Arunabh Kumar (born 26 November 1982) is an Indian entrepreneur, producer, director, screenwriter and an actor. He is the founder of The Viral Fever.

He was the CEO of The Viral Fever but later stepped down after being accused of sexual harassment by a former employee and several other women. He rejoined TVF after a hiatus of 3 years as a Mentor.

Early life
Arunabh Kumar was brought up in Muzaffarpur in Bihar. After completing his B.Tech. in Electrical Engineering from IIT Kharagpur, he joined Shah Rukh Khan's production house Red Chillies Entertainment as an assistant's position under Farah Khan. He was the assistant director for the movie Om Shanti Om.

MTV rejected his creation Engineer's Diary which led to the launching of The Viral Fever.

Filmography

Television

Controversies 
Arunabh Kumar found himself amidst a controversy in March 2017. Over 50 women stepped up to accuse him of sexual harassment after an anonymous Medium post titled The Indian Uber- That is TVF.
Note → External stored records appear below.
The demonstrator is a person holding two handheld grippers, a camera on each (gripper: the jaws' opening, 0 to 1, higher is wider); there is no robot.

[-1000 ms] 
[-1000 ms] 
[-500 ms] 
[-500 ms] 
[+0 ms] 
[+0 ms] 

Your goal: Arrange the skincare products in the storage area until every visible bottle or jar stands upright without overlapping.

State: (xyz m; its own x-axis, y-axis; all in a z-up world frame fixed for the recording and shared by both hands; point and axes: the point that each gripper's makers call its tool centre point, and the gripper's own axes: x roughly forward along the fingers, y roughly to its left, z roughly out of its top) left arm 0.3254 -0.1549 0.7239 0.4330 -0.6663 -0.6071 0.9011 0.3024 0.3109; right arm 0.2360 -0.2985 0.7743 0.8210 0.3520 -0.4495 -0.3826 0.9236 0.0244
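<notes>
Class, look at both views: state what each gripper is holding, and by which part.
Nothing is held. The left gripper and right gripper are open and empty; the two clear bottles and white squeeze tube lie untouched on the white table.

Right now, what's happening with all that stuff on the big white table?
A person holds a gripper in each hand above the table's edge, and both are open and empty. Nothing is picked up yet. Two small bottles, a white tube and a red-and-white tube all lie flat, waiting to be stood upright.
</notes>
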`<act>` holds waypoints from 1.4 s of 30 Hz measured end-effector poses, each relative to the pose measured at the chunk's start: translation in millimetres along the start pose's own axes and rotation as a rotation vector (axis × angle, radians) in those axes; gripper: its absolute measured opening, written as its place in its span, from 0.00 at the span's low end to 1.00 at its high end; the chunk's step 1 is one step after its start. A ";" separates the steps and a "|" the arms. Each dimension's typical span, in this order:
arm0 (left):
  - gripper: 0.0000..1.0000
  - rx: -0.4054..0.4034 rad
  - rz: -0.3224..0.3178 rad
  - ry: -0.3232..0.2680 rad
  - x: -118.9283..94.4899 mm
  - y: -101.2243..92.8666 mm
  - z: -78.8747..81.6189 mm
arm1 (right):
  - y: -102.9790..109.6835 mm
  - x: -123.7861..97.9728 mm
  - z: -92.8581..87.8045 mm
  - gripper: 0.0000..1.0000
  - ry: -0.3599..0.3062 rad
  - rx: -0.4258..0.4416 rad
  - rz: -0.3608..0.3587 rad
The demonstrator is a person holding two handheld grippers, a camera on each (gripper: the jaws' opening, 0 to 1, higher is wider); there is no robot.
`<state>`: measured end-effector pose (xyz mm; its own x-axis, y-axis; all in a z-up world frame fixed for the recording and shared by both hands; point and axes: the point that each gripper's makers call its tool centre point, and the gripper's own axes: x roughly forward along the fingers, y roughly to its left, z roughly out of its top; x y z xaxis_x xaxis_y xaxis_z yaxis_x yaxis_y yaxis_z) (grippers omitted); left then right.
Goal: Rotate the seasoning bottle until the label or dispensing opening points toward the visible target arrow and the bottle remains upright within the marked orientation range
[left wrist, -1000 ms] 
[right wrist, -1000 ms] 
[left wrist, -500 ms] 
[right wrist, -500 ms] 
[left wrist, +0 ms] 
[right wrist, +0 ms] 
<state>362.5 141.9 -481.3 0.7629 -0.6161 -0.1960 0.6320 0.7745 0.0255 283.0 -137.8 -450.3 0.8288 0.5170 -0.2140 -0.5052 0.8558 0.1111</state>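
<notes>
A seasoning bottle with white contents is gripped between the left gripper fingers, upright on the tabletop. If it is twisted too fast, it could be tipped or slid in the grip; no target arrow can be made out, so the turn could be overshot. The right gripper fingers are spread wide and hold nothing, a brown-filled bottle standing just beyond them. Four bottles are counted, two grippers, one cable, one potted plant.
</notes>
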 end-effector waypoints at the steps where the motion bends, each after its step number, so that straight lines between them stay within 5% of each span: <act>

FIR filed against Kumar on 17 March 2017 on the basis of a 3rd party complaint made by a Mumbai-based lawyer. On March 29, 2017, he was booked for molestation after a woman filed a police complaint in Mumbai. Following this, a second FIR was filed against him while his whereabouts were unknown.

On 16 June 2017, Kumar, accused in multiple sexual harassment cases, stepped down as TVF CEO and gave the charge to Dhawal Gusain.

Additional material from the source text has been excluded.